Task to carry out ▸ The data should be written out in full, exactly as it stands, and the pictures dropped.

Supplied data ▸
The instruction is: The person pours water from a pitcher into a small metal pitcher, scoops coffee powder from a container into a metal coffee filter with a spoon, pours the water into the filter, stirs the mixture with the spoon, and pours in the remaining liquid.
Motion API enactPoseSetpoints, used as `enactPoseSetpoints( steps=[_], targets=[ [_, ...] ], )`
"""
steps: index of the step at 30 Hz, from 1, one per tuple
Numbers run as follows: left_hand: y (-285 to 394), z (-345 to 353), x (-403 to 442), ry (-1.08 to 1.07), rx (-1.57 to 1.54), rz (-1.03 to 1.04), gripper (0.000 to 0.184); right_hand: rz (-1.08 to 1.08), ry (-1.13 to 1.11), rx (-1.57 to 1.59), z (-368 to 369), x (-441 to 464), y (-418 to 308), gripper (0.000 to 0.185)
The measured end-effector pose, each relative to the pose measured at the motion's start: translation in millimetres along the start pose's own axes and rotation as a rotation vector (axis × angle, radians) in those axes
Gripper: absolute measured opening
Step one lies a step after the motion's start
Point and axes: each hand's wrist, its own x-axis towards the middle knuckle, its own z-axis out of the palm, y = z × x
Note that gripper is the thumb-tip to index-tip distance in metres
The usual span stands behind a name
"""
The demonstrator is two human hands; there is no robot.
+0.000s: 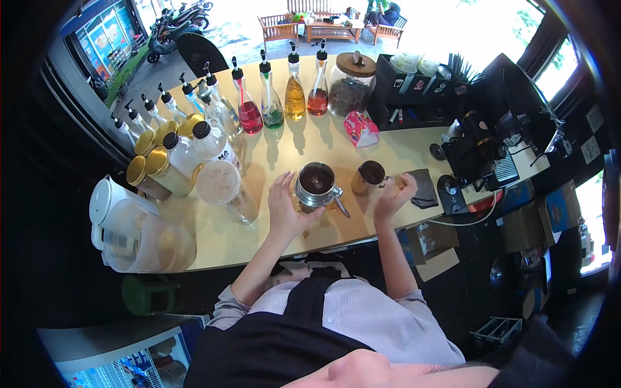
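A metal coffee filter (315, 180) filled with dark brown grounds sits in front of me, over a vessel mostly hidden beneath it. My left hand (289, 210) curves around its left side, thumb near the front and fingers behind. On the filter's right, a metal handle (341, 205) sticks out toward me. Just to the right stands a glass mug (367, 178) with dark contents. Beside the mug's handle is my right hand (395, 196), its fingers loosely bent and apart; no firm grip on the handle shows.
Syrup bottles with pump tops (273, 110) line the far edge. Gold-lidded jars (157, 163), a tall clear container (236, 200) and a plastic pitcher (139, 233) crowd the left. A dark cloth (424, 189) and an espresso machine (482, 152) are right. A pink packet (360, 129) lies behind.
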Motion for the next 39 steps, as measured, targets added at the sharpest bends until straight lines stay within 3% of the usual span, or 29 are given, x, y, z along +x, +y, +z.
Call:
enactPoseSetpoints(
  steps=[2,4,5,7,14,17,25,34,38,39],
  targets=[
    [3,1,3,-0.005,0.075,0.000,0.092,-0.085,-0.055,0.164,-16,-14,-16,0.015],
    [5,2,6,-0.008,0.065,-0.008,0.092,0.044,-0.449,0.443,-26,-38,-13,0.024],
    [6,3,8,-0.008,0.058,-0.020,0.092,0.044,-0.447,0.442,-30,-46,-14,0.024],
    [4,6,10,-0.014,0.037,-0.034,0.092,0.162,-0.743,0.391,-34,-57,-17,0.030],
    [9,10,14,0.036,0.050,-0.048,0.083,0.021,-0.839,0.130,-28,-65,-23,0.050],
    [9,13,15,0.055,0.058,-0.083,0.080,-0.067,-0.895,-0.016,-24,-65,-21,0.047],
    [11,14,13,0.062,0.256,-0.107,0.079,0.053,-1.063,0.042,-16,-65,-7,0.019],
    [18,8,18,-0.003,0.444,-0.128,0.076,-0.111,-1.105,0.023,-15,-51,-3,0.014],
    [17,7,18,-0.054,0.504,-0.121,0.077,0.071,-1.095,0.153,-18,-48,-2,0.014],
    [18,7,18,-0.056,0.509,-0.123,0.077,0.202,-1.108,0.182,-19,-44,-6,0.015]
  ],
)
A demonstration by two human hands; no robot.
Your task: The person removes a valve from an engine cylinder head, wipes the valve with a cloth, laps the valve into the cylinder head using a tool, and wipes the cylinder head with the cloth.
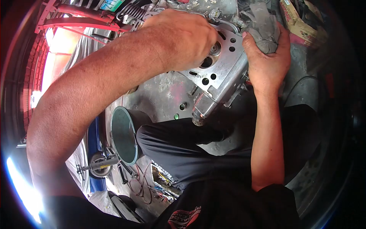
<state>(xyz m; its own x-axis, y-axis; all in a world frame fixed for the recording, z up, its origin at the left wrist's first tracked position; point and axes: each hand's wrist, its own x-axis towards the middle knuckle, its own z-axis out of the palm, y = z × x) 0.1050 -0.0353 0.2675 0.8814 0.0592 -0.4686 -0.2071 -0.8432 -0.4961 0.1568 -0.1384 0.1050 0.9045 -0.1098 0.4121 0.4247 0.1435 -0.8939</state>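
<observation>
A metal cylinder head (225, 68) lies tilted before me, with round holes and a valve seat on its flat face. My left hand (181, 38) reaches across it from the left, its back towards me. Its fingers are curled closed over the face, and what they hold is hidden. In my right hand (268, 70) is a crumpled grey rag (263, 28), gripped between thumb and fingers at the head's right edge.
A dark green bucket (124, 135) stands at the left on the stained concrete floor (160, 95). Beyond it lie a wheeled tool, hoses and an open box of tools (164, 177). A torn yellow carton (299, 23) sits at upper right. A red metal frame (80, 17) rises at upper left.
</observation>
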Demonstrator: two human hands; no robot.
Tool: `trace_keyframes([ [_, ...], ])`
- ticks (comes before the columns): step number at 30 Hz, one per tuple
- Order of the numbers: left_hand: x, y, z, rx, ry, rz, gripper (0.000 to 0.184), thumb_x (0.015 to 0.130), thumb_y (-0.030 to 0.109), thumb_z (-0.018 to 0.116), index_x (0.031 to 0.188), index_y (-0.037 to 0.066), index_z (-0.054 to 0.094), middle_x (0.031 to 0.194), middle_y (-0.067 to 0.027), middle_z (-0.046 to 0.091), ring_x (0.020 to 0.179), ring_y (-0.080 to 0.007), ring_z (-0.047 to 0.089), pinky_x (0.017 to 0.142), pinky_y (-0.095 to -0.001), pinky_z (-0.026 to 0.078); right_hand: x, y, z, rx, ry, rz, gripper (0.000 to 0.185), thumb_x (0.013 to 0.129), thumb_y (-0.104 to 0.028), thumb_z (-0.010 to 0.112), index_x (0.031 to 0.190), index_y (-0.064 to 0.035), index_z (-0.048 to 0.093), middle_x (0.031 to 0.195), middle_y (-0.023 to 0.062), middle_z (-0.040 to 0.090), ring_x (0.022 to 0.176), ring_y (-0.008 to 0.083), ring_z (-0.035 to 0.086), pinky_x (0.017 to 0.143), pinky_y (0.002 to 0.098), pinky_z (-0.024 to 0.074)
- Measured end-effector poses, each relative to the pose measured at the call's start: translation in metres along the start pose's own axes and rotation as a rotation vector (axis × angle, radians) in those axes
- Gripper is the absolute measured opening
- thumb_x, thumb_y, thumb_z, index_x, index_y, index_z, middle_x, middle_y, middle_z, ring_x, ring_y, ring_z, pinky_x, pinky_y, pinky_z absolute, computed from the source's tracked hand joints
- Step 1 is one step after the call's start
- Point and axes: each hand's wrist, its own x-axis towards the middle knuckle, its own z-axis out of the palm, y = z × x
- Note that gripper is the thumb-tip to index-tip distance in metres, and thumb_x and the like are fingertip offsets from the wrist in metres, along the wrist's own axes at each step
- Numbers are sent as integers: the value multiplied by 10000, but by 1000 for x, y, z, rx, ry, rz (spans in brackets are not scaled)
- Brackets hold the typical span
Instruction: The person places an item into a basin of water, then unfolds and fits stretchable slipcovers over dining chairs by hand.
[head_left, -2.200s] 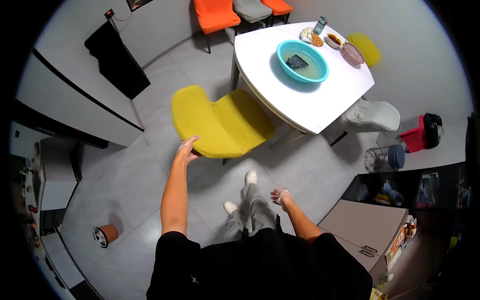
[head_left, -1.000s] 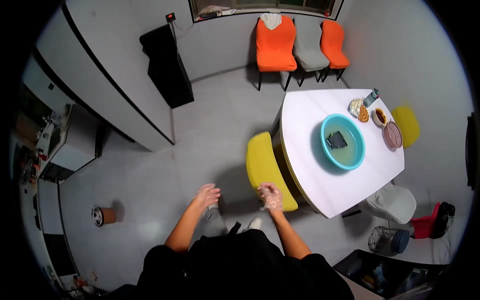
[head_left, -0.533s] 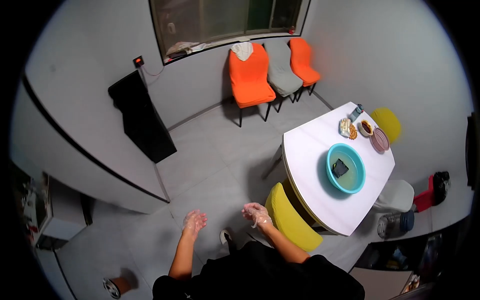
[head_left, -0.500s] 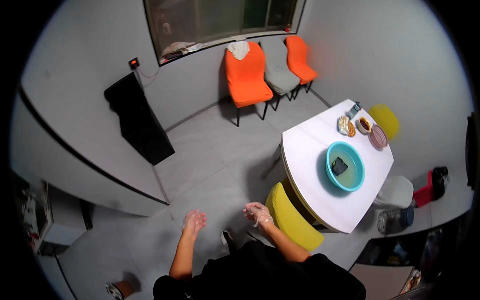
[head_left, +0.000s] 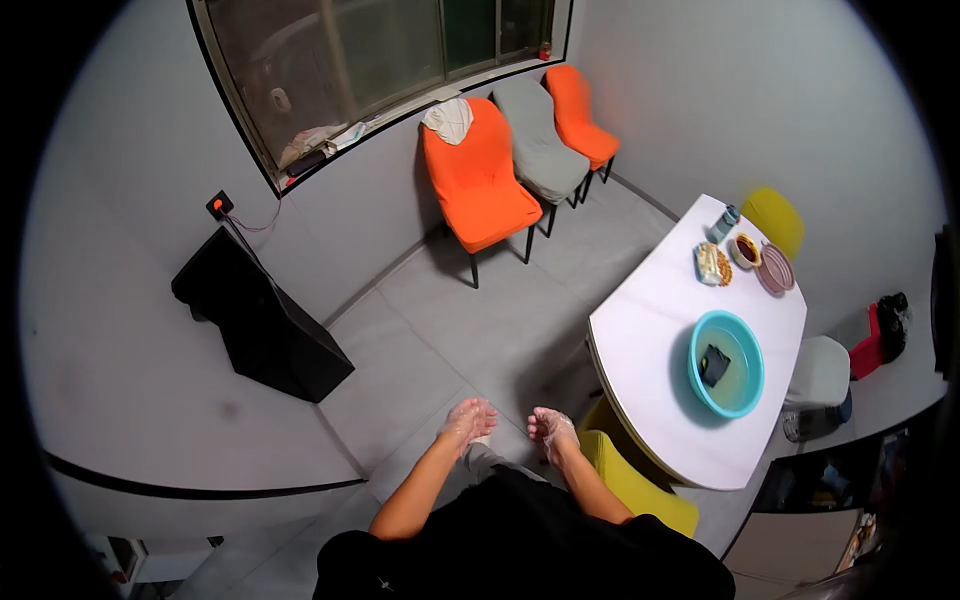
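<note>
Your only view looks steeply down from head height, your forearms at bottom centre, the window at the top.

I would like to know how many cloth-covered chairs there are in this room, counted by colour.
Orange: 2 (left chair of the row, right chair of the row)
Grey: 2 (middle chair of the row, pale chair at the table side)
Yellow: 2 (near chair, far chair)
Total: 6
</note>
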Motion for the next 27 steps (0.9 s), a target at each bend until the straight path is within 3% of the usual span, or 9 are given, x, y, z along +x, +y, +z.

Answer box ▸
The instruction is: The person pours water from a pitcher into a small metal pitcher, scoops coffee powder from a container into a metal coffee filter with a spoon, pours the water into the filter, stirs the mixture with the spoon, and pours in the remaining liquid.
Motion API enactPoseSetpoints, used as `enactPoseSetpoints( steps=[_], targets=[ [_, ...] ], )`
"""
steps: index of the step at 30 Hz, from 1, one per tuple
Numbers run as follows: left_hand: y (-285 to 394), z (-345 to 353), x (-403 to 442), ry (-1.08 to 1.07), rx (-1.57 to 1.54), rz (-1.03 to 1.04), gripper (0.000 to 0.184); right_hand: rz (-1.08 to 1.08), ry (-1.13 to 1.11), rx (-1.57 to 1.59), z (-368 to 369), x (-441 to 464), y (-418 to 308), gripper (0.000 to 0.185)
The measured end-effector pose, each relative to the pose measured at the motion's start: translation in millimetres along the start pose's own axes and rotation as a rotation vector (axis × angle, radians) in those axes
Gripper: absolute measured opening
Step one lies a step after the motion's start
Point and axes: each hand's wrist, its own x-axis towards the middle knuckle, its own z-axis out of the palm, y = z × x
Note that gripper is the thumb-tip to index-tip distance in metres
The usual span stands behind a name
"""
The demonstrator is two human hands; there is no robot.
+0.000s: 
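A metal coffee filter (315, 180) filled with dark brown grounds sits in front of me, over a vessel mostly hidden beneath it. My left hand (289, 210) curves around its left side, thumb near the front and fingers behind. On the filter's right, a metal handle (341, 205) sticks out toward me. Just to the right stands a glass mug (367, 178) with dark contents. Beside the mug's handle is my right hand (395, 196), its fingers loosely bent and apart; no firm grip on the handle shows.
Syrup bottles with pump tops (273, 110) line the far edge. Gold-lidded jars (157, 163), a tall clear container (236, 200) and a plastic pitcher (139, 233) crowd the left. A dark cloth (424, 189) and an espresso machine (482, 152) are right. A pink packet (360, 129) lies behind.
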Motion for the next 39 steps, as measured, targets added at the sharpest bends until straight lines stay within 3% of the usual span, or 29 are given, x, y, z along +x, +y, +z.
Call:
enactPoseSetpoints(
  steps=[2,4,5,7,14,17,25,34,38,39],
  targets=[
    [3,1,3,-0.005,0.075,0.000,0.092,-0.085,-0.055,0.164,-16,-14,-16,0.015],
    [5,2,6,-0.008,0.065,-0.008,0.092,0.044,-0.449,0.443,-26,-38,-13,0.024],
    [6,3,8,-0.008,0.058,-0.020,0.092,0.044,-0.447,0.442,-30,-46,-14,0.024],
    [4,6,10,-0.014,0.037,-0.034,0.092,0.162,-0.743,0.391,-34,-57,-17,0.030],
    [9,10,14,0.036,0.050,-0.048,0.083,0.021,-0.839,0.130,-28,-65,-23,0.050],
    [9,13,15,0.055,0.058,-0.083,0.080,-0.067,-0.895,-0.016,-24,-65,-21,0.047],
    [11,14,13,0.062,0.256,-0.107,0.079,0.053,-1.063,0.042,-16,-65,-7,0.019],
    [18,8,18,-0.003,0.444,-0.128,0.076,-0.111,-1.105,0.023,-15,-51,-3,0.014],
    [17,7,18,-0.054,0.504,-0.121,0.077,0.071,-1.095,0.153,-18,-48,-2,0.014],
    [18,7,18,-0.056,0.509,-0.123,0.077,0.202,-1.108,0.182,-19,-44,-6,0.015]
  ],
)
A demonstration by two human hands; no robot.
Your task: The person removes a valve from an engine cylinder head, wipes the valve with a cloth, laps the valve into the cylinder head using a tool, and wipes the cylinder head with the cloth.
<state>(xyz m; its own x-axis, y-axis; all in a world frame fixed for the recording, z up, its origin at the left wrist's first tracked position; point and axes: each hand's wrist, its own x-axis towards the middle knuckle, its own z-axis out of the palm, y = z × x) 0.1050 -0.0353 0.2675 0.8814 0.0592 -0.4686 -0.2071 -0.8432 -0.4961 0.1568 -0.1384 0.1050 0.9045 -0.1098 0.4121 0.4247 0.1435 -0.8939</state>
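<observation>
A metal cylinder head (225, 68) lies tilted before me, with round holes and a valve seat on its flat face. My left hand (181, 38) reaches across it from the left, its back towards me. Its fingers are curled closed over the face, and what they hold is hidden. In my right hand (268, 70) is a crumpled grey rag (263, 28), gripped between thumb and fingers at the head's right edge.
A dark green bucket (124, 135) stands at the left on the stained concrete floor (160, 95). Beyond it lie a wheeled tool, hoses and an open box of tools (164, 177). A torn yellow carton (299, 23) sits at upper right. A red metal frame (80, 17) rises at upper left.
</observation>
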Demonstrator: two human hands; no robot.
Tool: `trace_keyframes([ [_, ...], ])`
- ticks (comes before the columns): step number at 30 Hz, one per tuple
- Order of the numbers: left_hand: x, y, z, rx, ry, rz, gripper (0.000 to 0.184), thumb_x (0.015 to 0.130), thumb_y (-0.030 to 0.109), thumb_z (-0.018 to 0.116), index_x (0.031 to 0.188), index_y (-0.037 to 0.066), index_z (-0.054 to 0.094), middle_x (0.031 to 0.194), middle_y (-0.067 to 0.027), middle_z (-0.046 to 0.091), ring_x (0.020 to 0.179), ring_y (-0.080 to 0.007), ring_z (-0.047 to 0.089), pinky_x (0.017 to 0.142), pinky_y (-0.095 to -0.001), pinky_z (-0.026 to 0.078); right_hand: x, y, z, rx, ry, rz, gripper (0.000 to 0.185), thumb_x (0.013 to 0.129), thumb_y (-0.104 to 0.028), thumb_z (-0.010 to 0.112), index_x (0.031 to 0.190), index_y (-0.064 to 0.035), index_z (-0.048 to 0.093), middle_x (0.031 to 0.195), middle_y (-0.023 to 0.062), middle_z (-0.040 to 0.090), ring_x (0.022 to 0.176), ring_y (-0.008 to 0.083), ring_z (-0.035 to 0.086), pinky_x (0.017 to 0.143), pinky_y (0.002 to 0.098), pinky_z (-0.024 to 0.074)
- Measured end-effector poses, each relative to the pose measured at the call's start: translation in metres along the start pose's own axes and rotation as a rotation vector (axis × angle, radians) in those axes
- Gripper is the absolute measured opening
- thumb_x, thumb_y, thumb_z, index_x, index_y, index_z, middle_x, middle_y, middle_z, ring_x, ring_y, ring_z, pinky_x, pinky_y, pinky_z absolute, computed from the source's tracked hand joints
- Step 1 is one step after the call's start
- Point and axes: each hand's wrist, its own x-axis towards the middle knuckle, its own z-axis out of the palm, y = z × x
- Note that gripper is the thumb-tip to index-tip distance in metres, and thumb_x and the like are fingertip offsets from the wrist in metres, along the wrist's own axes at each step
- Numbers are sent as integers: the value multiplied by 10000, but by 1000 for x, y, z, rx, ry, rz (spans in brackets are not scaled)
- Brackets hold the typical span
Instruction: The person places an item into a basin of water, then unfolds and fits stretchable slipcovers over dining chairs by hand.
[head_left, -2.200s] 
[head_left, -1.000s] 
[head_left, -0.533s] 
[head_left, -0.500s] 
[head_left, +0.000s] 
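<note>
Your only view looks steeply down from head height, your forearms at bottom centre, the window at the top.

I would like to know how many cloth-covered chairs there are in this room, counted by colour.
Orange: 2 (left chair of the row, right chair of the row)
Grey: 2 (middle chair of the row, pale chair at the table side)
Yellow: 2 (near chair, far chair)
Total: 6
</note>
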Motion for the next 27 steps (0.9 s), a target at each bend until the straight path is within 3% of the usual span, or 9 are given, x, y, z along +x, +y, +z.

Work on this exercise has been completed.